● DIRECTIONS
Please copy, exactly as they appear below, the lines from the one containing "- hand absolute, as" through the one containing "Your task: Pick".

__________________________________________________

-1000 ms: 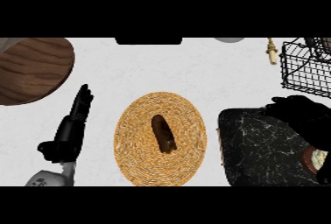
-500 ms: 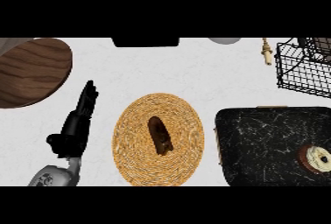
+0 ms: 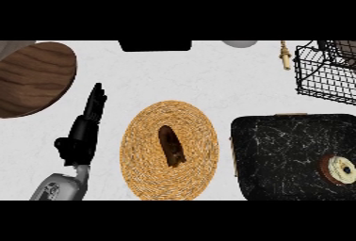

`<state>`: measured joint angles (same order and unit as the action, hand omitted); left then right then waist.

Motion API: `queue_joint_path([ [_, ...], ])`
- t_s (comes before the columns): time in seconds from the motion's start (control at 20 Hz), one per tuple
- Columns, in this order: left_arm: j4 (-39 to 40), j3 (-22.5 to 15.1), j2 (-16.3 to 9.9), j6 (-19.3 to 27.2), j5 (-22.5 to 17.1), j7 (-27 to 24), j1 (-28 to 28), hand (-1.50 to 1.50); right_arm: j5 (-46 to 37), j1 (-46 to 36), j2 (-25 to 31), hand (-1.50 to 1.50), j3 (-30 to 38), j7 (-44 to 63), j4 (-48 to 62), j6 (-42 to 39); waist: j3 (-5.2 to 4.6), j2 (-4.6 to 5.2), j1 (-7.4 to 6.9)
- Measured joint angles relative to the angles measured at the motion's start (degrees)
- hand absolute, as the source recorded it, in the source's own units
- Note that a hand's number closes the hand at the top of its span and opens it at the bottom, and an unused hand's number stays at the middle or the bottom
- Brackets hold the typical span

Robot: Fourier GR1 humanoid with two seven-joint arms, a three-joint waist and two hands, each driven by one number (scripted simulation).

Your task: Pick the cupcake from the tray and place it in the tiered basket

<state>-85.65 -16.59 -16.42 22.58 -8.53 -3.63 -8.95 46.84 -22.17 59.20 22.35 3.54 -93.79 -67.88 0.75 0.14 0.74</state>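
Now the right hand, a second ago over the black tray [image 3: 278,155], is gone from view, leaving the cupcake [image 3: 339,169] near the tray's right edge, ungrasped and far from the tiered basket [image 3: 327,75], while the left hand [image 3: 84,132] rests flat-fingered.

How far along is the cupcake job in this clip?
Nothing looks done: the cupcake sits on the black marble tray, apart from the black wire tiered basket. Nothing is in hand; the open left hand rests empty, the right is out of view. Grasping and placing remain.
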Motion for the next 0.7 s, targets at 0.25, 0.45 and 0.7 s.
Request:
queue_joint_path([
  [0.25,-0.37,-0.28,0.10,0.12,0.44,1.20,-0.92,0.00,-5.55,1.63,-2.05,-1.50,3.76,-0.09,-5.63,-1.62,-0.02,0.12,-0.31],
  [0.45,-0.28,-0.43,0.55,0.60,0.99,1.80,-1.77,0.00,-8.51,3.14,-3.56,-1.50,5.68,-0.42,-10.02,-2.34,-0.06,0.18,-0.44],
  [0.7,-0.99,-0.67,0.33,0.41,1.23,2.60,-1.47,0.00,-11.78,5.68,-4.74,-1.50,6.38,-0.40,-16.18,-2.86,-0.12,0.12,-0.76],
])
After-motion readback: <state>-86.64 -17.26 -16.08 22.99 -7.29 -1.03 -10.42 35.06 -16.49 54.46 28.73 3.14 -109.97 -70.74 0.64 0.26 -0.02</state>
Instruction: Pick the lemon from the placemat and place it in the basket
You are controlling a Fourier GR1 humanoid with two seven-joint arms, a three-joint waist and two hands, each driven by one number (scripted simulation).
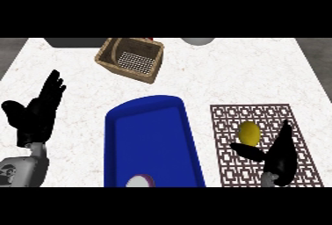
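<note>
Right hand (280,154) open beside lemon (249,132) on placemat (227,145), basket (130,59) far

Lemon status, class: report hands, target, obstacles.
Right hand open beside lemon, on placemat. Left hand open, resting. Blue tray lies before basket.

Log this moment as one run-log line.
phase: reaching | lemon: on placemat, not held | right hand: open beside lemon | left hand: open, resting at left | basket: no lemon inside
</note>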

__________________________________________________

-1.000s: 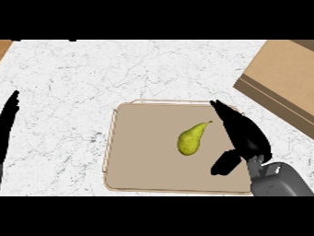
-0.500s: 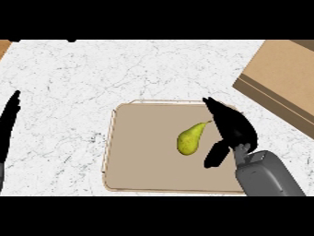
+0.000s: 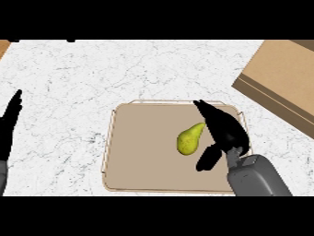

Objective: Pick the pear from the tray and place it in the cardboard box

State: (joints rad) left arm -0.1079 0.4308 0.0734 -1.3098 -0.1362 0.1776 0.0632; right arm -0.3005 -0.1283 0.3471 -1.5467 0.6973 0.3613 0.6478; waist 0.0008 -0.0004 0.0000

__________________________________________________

● RESPONSE TO THIS TASK
- hand absolute, as the source recorded it, in the source's own units
- Note that a hand's number closes the hand at the top of its span and opens it at the bottom, and an unused hand's number stays at the middle or the bottom
- Brackets hold the typical span

Robot: Fourier GR1 humanoid with two seven-joint arms, a three-joint waist and two hands, each driven by one number (scripted simulation).

Your task: Pick the cupcake from the tray and place it in the tiered basket

Whatever the exercise asked has now been answered.